Благодаря встрече с Саске Рембрандт познакомился с пастором Яном Корнелисом Сильвиусом и написал его портрет. Он застал пастора в его жилище при больнице, сидящим в потемках, сложив руки на Библии. Пастор сидел так неподвижно, что, когда художник вошел в его комнату, он решил, будто тот погружен в глубокие размышления. На самом деле пастор слышал, как он вошел, но был почти слеп, и неподвижность взгляда подчеркивала его природную серьезность. Вид этого почти семидесятилетнего человека, одетого в черное, в маленькой черной скуфейке на редких волосах, с жидкой бородкой на белом воротнике, с опущенными глазами и руками, прикасающимися к Священной Книге, представлял собой идеальный образ внутреннего покоя. К тому же пастор исполнял свои обязанности — вел богослужения, облегчал душу умирающих — с некоей абсолютной просветленностью. Возможно, ему и надо было ослепнуть, чтобы этого достичь. На его лице Рембрандт разглядел даже намек на улыбку, с какой пастор подходил к самым сложным вопросам морали, — улыбку безграничной веры. Этому человеку не было нужды смотреть, чтобы понять, и Рембрандт явно хорошо чувствовал себя рядом с ним. Хотя скромность пастора Сильвиуса не позволяла ему предположить, что с него напишут картину, он позволил художнику рисовать его. С рисунка Рембрандт сделал гравюру. Так Сильвиус после лейденского нищего стал первым посторонним, проникшим в интимный мир его эстампов.
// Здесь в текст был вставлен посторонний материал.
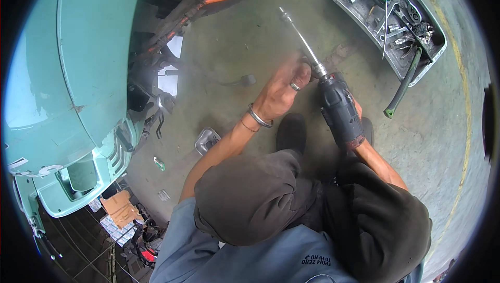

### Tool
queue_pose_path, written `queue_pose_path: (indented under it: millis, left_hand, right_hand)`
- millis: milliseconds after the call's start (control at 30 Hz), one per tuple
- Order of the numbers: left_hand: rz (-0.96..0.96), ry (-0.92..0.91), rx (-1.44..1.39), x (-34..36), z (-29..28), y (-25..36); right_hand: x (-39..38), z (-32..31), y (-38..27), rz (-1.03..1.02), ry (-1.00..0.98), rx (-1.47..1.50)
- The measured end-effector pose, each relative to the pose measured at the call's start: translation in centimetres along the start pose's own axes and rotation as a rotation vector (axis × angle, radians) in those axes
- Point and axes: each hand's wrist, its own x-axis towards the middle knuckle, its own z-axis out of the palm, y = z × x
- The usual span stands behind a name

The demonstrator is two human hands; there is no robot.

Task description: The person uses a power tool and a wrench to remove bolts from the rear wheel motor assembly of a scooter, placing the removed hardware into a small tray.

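Note:
My right hand (358, 107) is wrapped round a black impact wrench (337, 103), which hides most of its fingers. A long silvery extension bar (304, 39) sticks out from the wrench's nose, with a socket (285, 16) at its far end. My left hand (284, 91), with a ring and a metal bangle, is beside the wrench's nose. Its fingers are curled together and partly blurred; what they hold, if anything, is hidden. The wrench is held above the floor, in front of my bent knees.
A grey metal tray (383, 35) of wrenches, sockets and a screwdriver lies at the far right, a green-handled tool (403, 87) across its edge. At left stands a turquoise vehicle panel (67, 74). A small metal tray (207, 140) lies by my left forearm; cardboard (121, 207) is lower left.

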Motion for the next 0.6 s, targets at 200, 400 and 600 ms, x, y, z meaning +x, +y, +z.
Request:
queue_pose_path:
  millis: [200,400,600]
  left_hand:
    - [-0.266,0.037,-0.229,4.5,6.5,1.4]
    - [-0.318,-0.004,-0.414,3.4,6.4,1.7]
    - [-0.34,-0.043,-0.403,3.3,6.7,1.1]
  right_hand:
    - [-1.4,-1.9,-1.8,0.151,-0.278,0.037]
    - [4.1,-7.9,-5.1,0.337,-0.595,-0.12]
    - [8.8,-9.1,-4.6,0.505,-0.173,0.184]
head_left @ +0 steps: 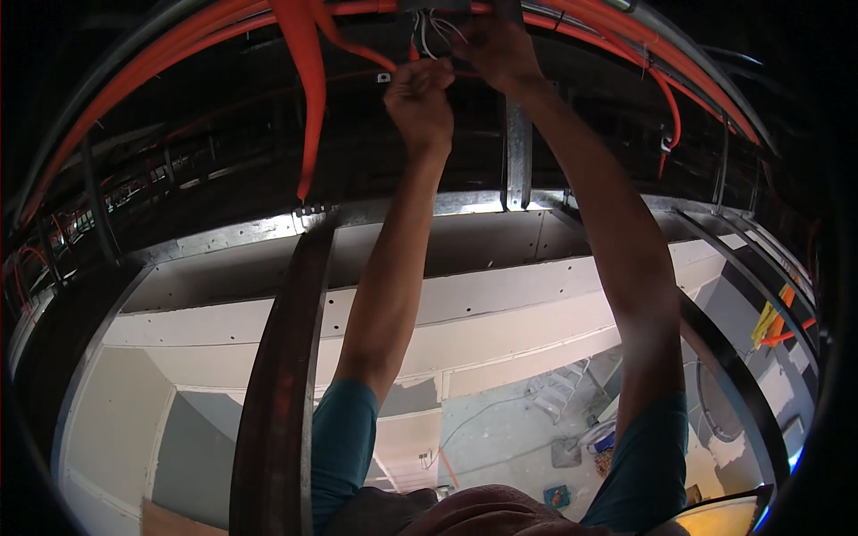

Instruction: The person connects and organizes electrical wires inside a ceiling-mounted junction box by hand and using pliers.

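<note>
Overhead, an unfinished ceiling of metal framing (pixel 517 161) and orange conduits (pixel 308 80) fills your view, with pale drywall (pixel 483 304) below it. Both your arms reach straight up. Your left hand (pixel 420 98) is clenched into a fist around thin wires (pixel 427 34) that hang from a dark box (pixel 433 5) at the top edge of the ceiling frame. Your right hand (pixel 496 49) sits just beside it, touching the same wires; whether its grip is closed, you cannot tell. A stepladder (pixel 559 389) stands on the floor far below.
</note>
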`<state>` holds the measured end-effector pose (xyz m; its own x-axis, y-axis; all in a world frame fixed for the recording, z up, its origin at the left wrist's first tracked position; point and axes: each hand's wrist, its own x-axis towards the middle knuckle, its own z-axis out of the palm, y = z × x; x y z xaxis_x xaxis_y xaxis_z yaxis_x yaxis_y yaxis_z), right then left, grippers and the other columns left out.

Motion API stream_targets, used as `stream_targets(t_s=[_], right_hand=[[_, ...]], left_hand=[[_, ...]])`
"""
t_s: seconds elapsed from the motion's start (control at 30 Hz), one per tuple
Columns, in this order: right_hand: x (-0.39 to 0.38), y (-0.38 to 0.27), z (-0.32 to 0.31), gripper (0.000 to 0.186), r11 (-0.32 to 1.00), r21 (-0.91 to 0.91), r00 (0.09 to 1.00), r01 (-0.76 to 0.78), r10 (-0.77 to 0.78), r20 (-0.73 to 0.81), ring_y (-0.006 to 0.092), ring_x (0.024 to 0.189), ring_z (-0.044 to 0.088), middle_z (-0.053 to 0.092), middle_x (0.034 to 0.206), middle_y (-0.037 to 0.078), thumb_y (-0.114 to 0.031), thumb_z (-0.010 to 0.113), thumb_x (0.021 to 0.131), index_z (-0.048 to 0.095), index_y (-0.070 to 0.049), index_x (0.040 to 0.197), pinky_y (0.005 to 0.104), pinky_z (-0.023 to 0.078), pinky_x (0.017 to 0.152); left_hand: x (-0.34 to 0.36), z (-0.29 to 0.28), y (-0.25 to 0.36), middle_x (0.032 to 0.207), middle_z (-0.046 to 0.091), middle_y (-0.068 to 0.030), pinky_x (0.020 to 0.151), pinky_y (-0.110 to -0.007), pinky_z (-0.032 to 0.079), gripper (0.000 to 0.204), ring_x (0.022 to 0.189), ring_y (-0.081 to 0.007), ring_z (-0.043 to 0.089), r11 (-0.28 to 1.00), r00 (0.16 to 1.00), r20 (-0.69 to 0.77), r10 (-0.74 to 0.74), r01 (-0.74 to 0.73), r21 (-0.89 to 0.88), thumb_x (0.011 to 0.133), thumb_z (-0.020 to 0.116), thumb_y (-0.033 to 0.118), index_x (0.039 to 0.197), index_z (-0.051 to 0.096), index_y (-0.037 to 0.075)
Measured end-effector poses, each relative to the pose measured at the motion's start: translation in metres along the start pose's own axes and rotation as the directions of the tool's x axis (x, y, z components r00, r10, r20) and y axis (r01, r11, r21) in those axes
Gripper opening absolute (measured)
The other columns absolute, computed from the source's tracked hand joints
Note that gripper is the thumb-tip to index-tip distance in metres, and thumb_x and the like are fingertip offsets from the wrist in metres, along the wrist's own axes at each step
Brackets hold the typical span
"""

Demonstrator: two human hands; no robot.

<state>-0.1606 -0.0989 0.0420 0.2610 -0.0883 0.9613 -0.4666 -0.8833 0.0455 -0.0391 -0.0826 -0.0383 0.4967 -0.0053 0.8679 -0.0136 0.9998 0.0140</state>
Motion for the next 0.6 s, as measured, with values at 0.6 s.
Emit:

Что же до Саске — Рембрандт несколько раз гулял с ней и ее родственницей. Вместе с ними он видел столько разных вещей, домов, кораблей, людей. Наверное, это было даже слишком. Он возвращался в мастерскую, торопясь приняться за живопись, которая — он это прекрасно чувствовал — не имела ничего общего с подобными развлечениями. Однако оказалось, что с тех пор, как он стал бродить с Саске по городу в поисках зрелищ, которые могли бы ее позабавить, на его картинах появились молодые женщины. Иные. Молодые женщины, каких он еще никогда не писал. Не те, которые позировали ему разодетыми, с кружевными наколками и свеженакрахмаленными брыжами, а новые создания. Девушки появлялись в одеяниях из грёз: они носили платья из теплого и мягкого бархата, надетые почти на голое тело, с широким вырезом, чтобы было видно шею; они носили роскошные, шитые золотом одежды, праздничные костюмы, золотые ожерелья, жемчужины в ушах, в руках держали необычные предметы — например веер. Одна забавлялась тем, что надела берет художника, взбив его и сдвинув на ухо.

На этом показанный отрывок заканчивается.